**Aim of the exercise**
Please copy, exactly as they appear below, the lines from the one containing "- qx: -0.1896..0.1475" through the one containing "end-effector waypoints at".

Excerpts from a dataset
- - - -
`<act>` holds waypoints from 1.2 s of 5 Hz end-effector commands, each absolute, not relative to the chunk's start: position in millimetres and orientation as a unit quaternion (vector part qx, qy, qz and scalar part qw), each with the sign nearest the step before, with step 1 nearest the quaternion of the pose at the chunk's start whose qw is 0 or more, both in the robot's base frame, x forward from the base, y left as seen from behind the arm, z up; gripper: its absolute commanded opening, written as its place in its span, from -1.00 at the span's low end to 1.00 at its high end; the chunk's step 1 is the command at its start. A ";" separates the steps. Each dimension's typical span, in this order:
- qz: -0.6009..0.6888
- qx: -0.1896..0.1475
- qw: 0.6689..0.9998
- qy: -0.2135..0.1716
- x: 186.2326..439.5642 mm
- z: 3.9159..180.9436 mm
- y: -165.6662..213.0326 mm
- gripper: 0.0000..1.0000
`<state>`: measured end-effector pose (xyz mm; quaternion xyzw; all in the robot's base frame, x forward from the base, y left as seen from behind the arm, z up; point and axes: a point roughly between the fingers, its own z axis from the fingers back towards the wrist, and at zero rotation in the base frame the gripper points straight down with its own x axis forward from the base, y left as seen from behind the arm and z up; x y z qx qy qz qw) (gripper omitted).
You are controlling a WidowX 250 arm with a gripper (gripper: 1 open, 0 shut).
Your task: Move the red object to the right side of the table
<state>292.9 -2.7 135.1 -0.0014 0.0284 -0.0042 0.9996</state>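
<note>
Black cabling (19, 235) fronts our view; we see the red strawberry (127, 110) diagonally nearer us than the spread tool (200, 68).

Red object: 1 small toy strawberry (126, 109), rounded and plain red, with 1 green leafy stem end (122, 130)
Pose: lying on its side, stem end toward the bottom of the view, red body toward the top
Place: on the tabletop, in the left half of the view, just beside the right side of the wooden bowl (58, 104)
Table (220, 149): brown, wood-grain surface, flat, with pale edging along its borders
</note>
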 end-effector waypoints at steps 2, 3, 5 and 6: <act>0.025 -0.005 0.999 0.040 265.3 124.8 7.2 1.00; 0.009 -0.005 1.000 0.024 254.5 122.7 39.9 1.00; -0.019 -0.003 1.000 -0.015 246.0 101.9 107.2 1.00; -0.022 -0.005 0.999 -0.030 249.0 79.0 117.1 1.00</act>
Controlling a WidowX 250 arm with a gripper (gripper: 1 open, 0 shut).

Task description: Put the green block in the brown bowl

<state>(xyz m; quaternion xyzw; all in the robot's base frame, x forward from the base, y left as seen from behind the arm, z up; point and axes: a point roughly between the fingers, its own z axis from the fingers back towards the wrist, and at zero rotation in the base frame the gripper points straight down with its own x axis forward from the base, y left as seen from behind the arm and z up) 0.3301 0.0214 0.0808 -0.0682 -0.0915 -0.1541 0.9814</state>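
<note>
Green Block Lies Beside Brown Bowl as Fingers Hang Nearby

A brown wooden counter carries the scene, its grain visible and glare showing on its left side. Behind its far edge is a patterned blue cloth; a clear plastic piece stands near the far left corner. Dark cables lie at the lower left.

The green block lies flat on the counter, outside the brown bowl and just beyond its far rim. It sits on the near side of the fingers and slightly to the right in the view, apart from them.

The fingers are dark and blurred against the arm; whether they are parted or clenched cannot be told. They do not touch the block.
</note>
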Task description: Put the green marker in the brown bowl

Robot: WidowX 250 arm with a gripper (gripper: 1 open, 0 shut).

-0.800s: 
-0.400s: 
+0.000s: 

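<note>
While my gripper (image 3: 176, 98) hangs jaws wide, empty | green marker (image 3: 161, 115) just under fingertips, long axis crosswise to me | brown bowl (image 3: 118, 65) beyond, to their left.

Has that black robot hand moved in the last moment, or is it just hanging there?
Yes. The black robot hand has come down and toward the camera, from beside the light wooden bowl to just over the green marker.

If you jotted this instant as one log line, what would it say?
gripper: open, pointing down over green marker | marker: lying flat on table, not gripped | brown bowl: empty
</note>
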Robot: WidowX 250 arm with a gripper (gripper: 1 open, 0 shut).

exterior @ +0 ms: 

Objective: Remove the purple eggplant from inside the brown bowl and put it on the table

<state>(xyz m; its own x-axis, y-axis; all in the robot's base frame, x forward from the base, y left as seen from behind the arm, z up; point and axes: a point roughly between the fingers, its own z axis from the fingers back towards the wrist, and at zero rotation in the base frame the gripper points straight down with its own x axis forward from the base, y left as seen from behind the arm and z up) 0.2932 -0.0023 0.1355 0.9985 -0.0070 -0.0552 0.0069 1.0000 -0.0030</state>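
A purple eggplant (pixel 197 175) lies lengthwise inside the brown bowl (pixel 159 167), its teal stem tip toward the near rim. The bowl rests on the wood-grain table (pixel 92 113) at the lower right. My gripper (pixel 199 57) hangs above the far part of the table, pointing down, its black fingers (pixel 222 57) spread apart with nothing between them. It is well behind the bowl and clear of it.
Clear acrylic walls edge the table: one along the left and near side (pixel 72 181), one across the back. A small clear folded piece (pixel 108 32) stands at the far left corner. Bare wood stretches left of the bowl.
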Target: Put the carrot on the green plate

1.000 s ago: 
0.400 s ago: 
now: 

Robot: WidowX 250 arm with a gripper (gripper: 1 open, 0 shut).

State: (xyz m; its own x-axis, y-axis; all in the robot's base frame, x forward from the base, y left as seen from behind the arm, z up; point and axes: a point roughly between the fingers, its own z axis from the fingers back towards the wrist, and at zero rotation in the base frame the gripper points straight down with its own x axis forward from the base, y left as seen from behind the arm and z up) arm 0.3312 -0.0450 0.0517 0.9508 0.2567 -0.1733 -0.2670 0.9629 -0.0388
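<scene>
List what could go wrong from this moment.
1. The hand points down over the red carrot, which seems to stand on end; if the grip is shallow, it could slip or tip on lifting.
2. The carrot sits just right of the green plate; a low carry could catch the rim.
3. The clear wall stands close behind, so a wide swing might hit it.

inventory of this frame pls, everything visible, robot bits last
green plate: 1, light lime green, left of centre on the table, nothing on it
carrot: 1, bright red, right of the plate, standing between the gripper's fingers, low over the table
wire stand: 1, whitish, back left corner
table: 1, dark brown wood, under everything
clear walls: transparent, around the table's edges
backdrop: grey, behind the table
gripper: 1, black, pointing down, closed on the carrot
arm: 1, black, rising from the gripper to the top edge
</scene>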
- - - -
**Exercise output**
- qx: -0.1896..0.1475
- qw: 0.6689..0.9998
- qy: -0.2135..0.1716
- x: 186.2326..439.5642 mm
- z: 3.9159..180.9436 mm
- y: -165.6662..213.0326 mm
- gripper: 0.0000..1.0000
`<state>`: measured end-effector pose (xyz mm; quaternion xyzw; all in the robot's base frame, x forward from the base, y left as seen from behind the arm, z up; point and axes: a point roughly between the fingers, its own z axis from the fingers back towards the wrist, and at zero rotation in the base frame the gripper points straight down with its own x axis forward from the base, y left as seen from behind the arm and z up; x y z qx qy qz qw) (gripper omitted).
You are controlling a WidowX 250 arm with a gripper (gripper: 1 open, 0 shut).
Your task: Move the red object to the right side of the table
<state>292.9 -2.7 135.1 -0.0014 0.0284 -0.0042 0.9996</state>
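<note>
Black cabling (19, 235) fronts our view; we see the red strawberry (127, 110) diagonally nearer us than the spread tool (200, 68).

Red object: 1 small toy strawberry (126, 109), rounded and plain red, with 1 green leafy stem end (122, 130)
Pose: lying on its side, stem end toward the bottom of the view, red body toward the top
Place: on the tabletop, in the left half of the view, just beside the right side of the wooden bowl (58, 104)
Table (220, 149): brown, wood-grain surface, flat, with pale edging along its borders
</note>
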 end-effector waypoints at steps 2, 3, 5 and 6: <act>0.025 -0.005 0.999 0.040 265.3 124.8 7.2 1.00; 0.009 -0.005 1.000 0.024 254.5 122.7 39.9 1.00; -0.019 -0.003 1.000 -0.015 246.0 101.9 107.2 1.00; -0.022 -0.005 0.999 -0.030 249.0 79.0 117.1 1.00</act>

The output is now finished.